Doing Too Much Causes Stress

And maybe you’re like me. You can see midlife coming, so you try to cram in all of your big dreams while you can. Write a novel about zombies. Write more and more poetry and submit it for rejection from your favorite lit mags. Write blogs and comments and social media stuff. Write another series of skits for my church.

And forget about what people want to read. I mean, who cares about the reader, right?

And forget about why I’m writing at all.

And forget about who I’m writing for and working for–the big editor in the sky.

Hang in there with me on this next part. It comes back around to stress.

Stress Causes Self Doubt

My pastor and I talked about some skits I wrote last night for a church event next month. He was wondering if the production we had planned was right for the church. I’ve wondered that myself. Some people have said, “God told me to be part of this production.” It’s hard to argue with statements like that.

And I asked him if that kind of comment made sense to him. “I don’t know about you,” I said, “but God doesn’t tell me stuff like that.”

This is a recurring puzzlement for me. Lots of Christians hear from God, and I don’t know what they mean when they say, “God spoke to me.” Too often, I don’t feel like God speaks to me at all. I mean, I have a Bible. I hear from Christian friends and pastors. But there aren’t any burning bushes in my backyard. There’s no handwriting on my wall. God and I don’t wrestle in the wilderness.

These are the kinds of thoughts and doubts I have when I’m totally stressed, you see.

Stress Makes Me Impatient

So this morning, I figured I should stop writing, writing, writing (and here I am writing) and spend some time in study. We’re teaching the seventh and eighth graders Experiencing God right now at our church, so I opened up the book and read yesterday’s lesson a day late.

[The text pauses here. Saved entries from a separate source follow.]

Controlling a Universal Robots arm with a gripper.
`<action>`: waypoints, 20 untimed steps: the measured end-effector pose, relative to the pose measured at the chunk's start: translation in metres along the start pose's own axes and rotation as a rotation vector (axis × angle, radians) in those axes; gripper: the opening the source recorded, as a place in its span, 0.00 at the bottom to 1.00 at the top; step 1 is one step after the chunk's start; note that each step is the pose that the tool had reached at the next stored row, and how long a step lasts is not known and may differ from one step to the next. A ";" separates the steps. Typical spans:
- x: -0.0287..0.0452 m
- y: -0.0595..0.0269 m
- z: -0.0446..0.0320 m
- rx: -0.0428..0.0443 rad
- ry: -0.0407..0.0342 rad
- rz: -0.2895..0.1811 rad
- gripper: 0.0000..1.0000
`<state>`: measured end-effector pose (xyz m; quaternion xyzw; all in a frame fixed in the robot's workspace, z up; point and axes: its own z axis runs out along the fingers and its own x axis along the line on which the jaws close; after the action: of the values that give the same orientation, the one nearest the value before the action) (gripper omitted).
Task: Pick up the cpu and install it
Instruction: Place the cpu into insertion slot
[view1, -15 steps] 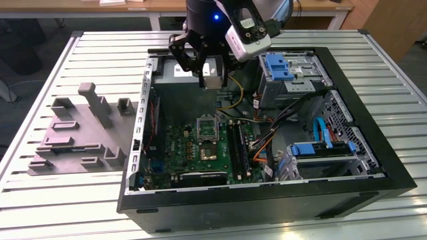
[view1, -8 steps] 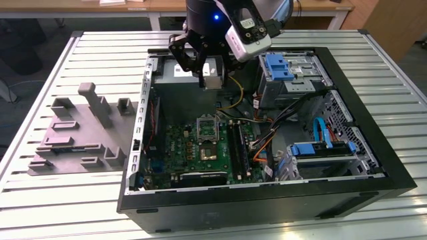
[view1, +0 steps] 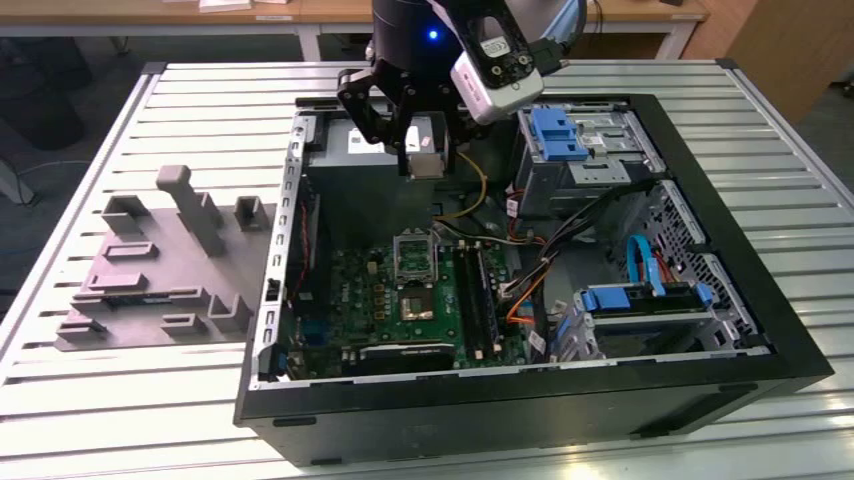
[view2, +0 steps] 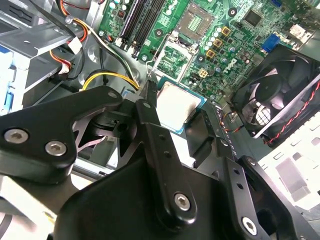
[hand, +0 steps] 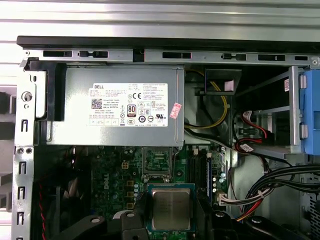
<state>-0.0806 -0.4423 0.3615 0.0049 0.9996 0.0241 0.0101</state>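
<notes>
Ribbed aluminium slats make up the desk (view1: 200, 100), which carries an open black computer case (view1: 534, 400) lying on its side. A grey moulded tray (view1: 147, 270) sits just beside the case on the exterior view's left.

The arm reaches down over the far end of the case. Its black end effector (view1: 424, 150) is closed on the cpu (view1: 424, 165), pinching the small silvery square by two opposite edges. In both wrist views the chip (view2: 177, 106) (hand: 170, 209) sits flat between the dark fingers (view2: 149, 97) (hand: 141, 212), metal top towards the cameras. It hangs in the air, clear of the board beneath it.

In the exterior view the cpu hovers in front of the grey power supply (hand: 125, 105) with its white label. The green motherboard (view1: 360, 300) lies lower in the case, and its silver-framed socket (view1: 415, 258) (hand: 157, 162) stands open and unfilled, apart from the chip. A black case fan (view2: 280, 95) shows at the board's edge in the second wrist view, and a yellow cable (view1: 477, 190) curves past the end effector.
</notes>
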 end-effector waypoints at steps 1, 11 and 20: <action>0.0000 0.0000 0.0000 -0.0002 0.0000 0.000 0.47; 0.0000 -0.0114 0.0043 -0.0006 0.0000 0.000 0.47; 0.0002 -0.0221 0.0202 -0.0005 0.0002 -0.001 0.47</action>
<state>-0.0807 -0.4634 0.3403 0.0046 0.9996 0.0243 0.0100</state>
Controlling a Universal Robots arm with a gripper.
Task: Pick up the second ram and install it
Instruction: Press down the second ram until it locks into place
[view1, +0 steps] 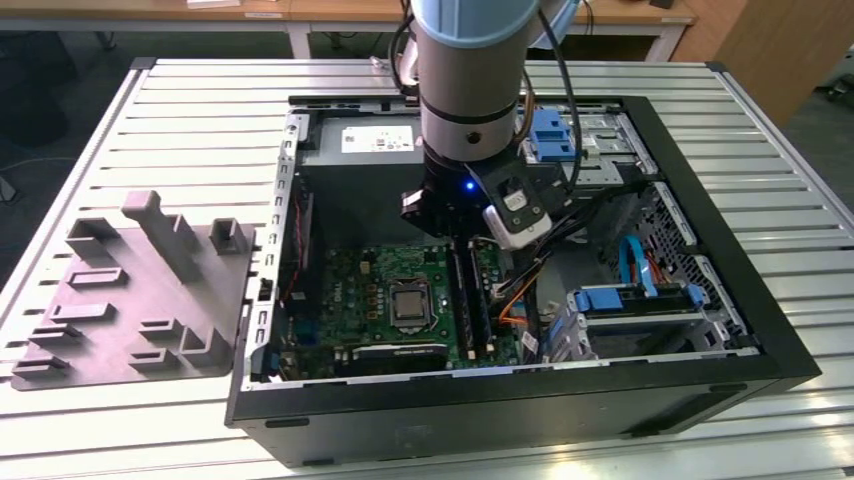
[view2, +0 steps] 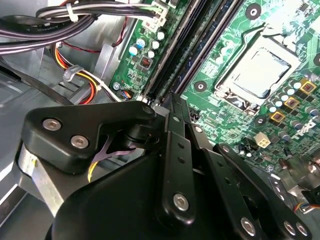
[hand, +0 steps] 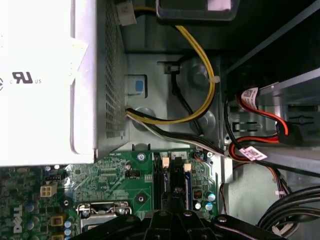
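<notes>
My gripper (view2: 170, 107): fingers closed flat together, holding nothing I can make out, tips down on the memory slots (view2: 192, 47) of the motherboard (view1: 400, 290) inside the open computer case (view1: 747, 300). Second ram (view1: 463, 290): apparently already in its slot beneath my fingertips. Judged step: seating it. Press straight down, evenly, square to the slot. Grey fixture plate (view1: 127, 300): on the bench beside the case.

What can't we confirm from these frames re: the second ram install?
- Gripper fingertips: second wrist view, the linkage covers them; open or shut unclear.
- Second ram: whether it sits in the memory slots is unclear; exterior view too small, the arm overhangs.
- Slot latches: first wrist view, gripper body cuts the slots off.
</notes>
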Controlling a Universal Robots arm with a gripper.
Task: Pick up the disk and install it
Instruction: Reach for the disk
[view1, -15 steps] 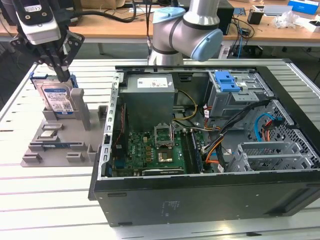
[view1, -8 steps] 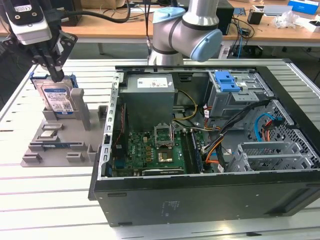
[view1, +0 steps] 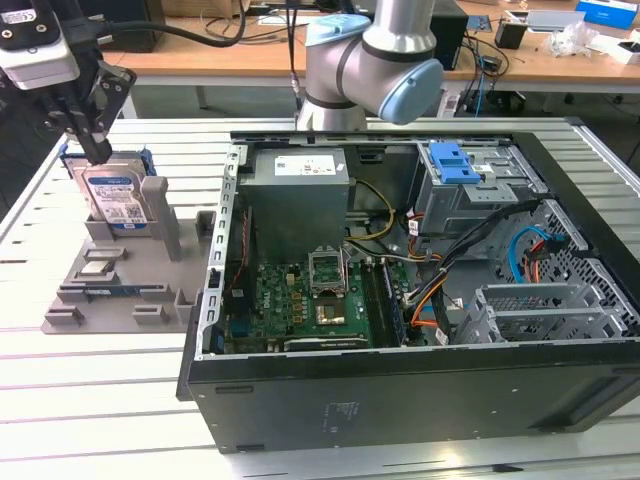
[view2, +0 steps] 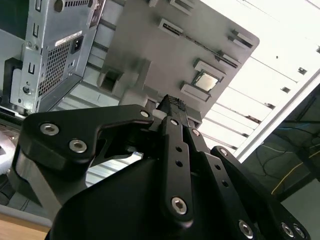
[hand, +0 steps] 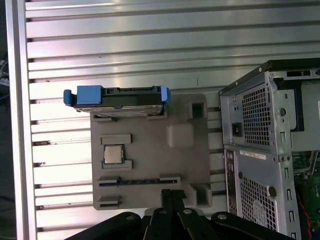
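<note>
Disk (view1: 115, 197) stands on edge in a slot of the grey holder (view1: 120, 305), at the exterior view's left. It is silver metal with blue side rails and a white-and-blue label, the print too small to read. The gripper (view1: 99, 157), fingers pressed together and empty, hangs just above its top edge. Beside the holder lies the open case (view1: 400, 400). Its grey box (view1: 300, 205) bears a small white sticker, unreadable.
</note>
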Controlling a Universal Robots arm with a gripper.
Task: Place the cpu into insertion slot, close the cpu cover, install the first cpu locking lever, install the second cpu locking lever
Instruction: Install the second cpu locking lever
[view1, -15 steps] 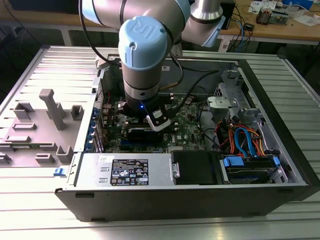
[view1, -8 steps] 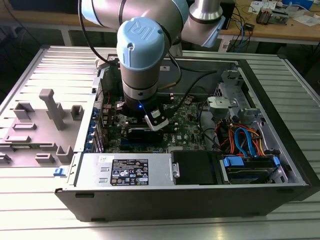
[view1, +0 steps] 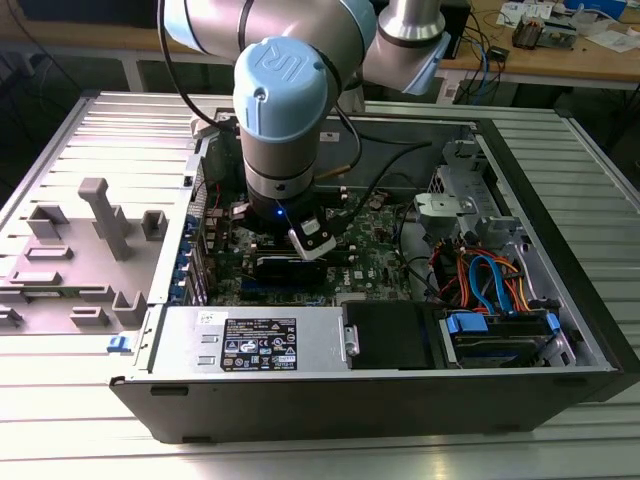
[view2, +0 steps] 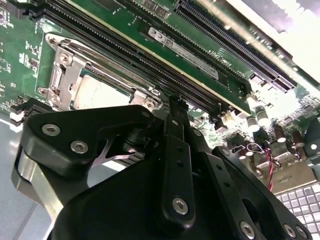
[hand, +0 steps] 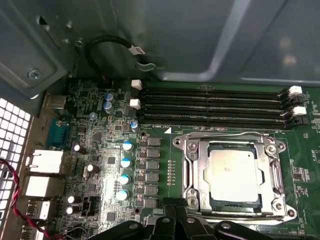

Here is this week’s memory verse: “He who belongs to God hears what God says. The reason you do not hear is that you do not belong to God.”

Ouch.

Don’t get me wrong. I don’t hear these words of Jesus from John as some kind of condemnation that I do not belong to God. But rather that I need to stop doubting that I hear from God just because I’m stressed out. Instead, when I’m stressed out, I need to get to the root of my stress.

Doing Too Much Causes Stress

What? I already used that subheadline? Well, read it again. It’s important. Toward the end of this morning’s lesson, I underlined this sentence, “Don’t try to skip over the relationship to get on with doing.”

Ouch again.

When I skip relationships in order to do more stuff, geuss where that leads? Stress.

What have I learned from stress?

Slow down.

Do less.

Wait.

Listen.

Stop and smell the relationships.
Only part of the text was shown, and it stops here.